How does angioedema develop??

The facial skin swells as water accumulates in the deeper tissue. The messenger substances make the blood vessels of the hypodermis porous, and water from the veins flows in. The skin does not redden because the swelling is below the surface. For this she adopts, especially on the lips, mucous membranes and eyes, grotesquely large form.

The swelling recedes on its own, but it can always come back if the cause has not been eliminated.

First, histamine is the cause. We then talk about histamine-mediated angioedema, which includes allergic angioedema as well as angioedema in response to certain medications.

Second, there are people who have a genetic C1-inhibitor deficiency. So they lack a protein in the blood, which strengthens the body's defense. Either the sufferer's body does not produce enough of the C1 inhibitor, or the substance is defective or the body can not handle the inhibitor.

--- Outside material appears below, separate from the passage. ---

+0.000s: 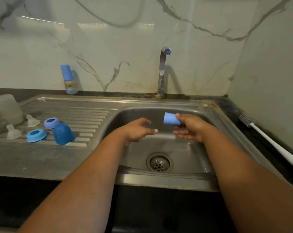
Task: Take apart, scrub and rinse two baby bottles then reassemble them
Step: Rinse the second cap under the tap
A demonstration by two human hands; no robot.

An angioedema is not a disease of its own, but a symptom of a basic disease, usually an effect of hives: The body's own messenger substance histamine from the mast cells mediated the swelling.

Acute hives have 20% of all people at least once in their lives. On the other hand, only one in 100,000 suffer from genetically-induced angioedema.

symptoms

Angioedema is a swelling that is deep in the skin and painfully tightens the epidermis but does not itch.

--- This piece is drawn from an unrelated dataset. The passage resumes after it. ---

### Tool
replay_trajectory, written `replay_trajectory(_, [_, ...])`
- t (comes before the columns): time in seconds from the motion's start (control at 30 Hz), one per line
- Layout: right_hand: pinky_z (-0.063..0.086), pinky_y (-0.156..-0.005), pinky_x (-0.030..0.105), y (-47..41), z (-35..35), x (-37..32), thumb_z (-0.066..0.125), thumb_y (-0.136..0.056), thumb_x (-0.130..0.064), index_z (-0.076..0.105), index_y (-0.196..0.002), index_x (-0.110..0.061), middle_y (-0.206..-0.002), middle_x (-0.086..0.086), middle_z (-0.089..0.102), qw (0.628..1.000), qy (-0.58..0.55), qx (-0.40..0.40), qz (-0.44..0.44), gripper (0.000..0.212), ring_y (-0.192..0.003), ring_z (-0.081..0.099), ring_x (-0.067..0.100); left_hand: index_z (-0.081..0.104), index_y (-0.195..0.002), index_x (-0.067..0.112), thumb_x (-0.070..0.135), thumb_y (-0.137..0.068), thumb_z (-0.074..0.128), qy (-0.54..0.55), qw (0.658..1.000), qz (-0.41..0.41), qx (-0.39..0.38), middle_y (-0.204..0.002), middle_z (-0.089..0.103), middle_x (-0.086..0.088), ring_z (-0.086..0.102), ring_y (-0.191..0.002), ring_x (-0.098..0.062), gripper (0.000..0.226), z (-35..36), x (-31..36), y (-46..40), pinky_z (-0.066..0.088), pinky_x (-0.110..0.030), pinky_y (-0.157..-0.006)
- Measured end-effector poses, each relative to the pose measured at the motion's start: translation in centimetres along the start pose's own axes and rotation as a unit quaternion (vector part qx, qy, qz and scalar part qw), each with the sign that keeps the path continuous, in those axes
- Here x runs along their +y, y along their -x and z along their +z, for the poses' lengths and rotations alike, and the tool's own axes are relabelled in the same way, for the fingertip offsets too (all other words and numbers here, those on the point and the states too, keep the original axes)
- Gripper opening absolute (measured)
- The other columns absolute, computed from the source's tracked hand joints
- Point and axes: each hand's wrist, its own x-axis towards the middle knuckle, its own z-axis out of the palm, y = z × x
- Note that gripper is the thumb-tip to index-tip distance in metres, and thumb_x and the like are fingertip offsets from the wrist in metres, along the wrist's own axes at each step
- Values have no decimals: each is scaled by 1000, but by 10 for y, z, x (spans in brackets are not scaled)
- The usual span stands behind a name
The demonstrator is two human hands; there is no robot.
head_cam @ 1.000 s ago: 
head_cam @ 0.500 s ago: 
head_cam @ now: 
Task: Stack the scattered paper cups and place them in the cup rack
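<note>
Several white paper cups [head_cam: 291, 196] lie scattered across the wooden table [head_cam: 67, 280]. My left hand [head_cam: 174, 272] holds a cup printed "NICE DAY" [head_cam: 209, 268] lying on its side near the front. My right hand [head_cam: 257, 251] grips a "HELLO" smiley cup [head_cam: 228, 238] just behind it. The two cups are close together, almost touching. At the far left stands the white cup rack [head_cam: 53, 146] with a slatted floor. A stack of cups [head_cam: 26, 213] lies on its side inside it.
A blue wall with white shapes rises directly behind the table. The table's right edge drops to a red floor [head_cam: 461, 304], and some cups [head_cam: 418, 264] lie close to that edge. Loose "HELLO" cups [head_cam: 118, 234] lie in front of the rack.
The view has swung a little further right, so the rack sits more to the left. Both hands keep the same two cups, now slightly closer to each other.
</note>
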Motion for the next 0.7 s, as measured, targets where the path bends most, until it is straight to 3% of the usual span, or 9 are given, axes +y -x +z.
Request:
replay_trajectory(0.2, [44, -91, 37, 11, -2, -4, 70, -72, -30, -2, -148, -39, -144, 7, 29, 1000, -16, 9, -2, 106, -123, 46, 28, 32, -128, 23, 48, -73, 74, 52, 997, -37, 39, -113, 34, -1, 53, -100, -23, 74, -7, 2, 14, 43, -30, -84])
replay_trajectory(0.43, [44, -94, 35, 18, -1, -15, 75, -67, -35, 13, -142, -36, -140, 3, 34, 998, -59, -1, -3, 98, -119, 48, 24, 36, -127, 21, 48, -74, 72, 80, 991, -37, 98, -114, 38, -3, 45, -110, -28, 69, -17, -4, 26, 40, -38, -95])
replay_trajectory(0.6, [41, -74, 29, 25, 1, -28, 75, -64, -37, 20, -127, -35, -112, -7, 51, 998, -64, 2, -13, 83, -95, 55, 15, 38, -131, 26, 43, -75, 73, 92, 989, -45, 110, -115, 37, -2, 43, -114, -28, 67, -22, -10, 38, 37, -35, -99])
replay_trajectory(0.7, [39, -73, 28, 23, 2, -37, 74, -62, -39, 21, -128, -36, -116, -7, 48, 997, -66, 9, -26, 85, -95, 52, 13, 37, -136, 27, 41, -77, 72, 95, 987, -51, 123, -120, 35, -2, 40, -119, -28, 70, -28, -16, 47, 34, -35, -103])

In the throat and larynx, this swelling causes shortness of breath.

Other symptoms correspond to the underlying disease:

Histamine medications Angioedema almost always affects the face, especially the lips and eyes.

If such an angioedema develops on the tongue and larynx, it is manifested by:

- hoarseness
- difficulties swallowing
- deep voice
- Whistling the breath
- acute respiratory distress

Angioedema from intolerance

ACE inhibitors help against hypertension and heart failure. 0.1 to 2% of patients develop angioedema because they can not tolerate the medication. As with other induced edema, discomfort is dangerous if it spreads through the larynx.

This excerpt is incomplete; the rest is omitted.